Task instructions.
Whenever a line of the listing contains "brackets", it counts; give the total number of such lines and nothing more.

Information supplied.
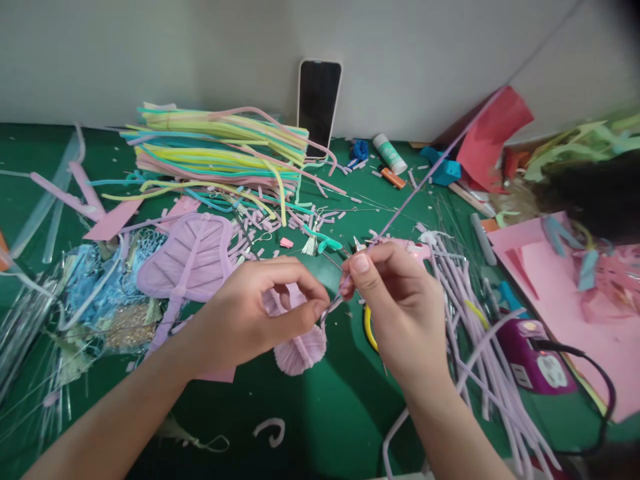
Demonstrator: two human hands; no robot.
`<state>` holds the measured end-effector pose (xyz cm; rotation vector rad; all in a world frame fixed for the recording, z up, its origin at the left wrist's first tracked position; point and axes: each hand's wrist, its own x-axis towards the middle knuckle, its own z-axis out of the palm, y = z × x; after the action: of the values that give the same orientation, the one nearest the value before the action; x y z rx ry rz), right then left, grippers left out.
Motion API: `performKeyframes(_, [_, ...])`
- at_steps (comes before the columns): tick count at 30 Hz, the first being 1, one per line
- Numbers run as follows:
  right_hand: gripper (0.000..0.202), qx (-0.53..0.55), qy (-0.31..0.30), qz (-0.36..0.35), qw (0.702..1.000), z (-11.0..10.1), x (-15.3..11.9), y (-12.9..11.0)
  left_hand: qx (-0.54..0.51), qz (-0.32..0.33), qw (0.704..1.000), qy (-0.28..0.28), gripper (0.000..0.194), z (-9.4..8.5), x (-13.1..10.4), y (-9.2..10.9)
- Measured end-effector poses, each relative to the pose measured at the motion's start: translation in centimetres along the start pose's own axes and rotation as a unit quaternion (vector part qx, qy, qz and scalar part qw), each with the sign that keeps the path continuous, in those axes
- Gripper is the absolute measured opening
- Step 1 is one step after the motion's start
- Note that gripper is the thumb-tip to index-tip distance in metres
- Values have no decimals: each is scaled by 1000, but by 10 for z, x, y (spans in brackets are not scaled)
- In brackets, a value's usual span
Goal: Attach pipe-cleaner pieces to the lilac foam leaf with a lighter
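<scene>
My left hand [270,313] is pinched closed, thumb and forefinger meeting on a thin lilac strand. Just across from it, my right hand [395,300] grips the same lilac strand [425,175], which runs up taut toward the top right. Under my left fingers hangs a small ribbed lilac petal shape [300,350], partly hidden by that hand; how it joins the strand is hard to make out. A larger lilac fan-like shape [193,257] with dark ribs lies left of my left hand. Beside my right hand shows a yellow scissor handle [370,328].
Behind lie bundled coloured pipe cleaners [215,150] and a propped phone [319,100]. A glue stick [390,153] and orange lighter [393,177] sit nearby. On the right are lilac pipe cleaners [480,347], a purple corded device [535,357] and pink paper [545,287]; blue tassels [95,283] lie left.
</scene>
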<state>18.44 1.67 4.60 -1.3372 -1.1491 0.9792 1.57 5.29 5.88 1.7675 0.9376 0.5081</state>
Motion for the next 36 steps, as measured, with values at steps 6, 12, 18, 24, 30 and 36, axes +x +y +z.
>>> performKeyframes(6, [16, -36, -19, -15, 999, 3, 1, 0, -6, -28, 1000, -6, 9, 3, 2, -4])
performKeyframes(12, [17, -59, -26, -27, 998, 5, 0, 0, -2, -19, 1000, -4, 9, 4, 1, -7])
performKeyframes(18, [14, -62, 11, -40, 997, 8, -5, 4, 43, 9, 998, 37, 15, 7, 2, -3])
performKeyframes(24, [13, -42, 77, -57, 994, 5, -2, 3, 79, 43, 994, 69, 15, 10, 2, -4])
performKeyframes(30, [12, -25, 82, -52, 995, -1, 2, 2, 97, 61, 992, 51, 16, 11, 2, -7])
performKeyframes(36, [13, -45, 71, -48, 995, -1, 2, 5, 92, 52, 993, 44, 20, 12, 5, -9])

Solution to this task.
2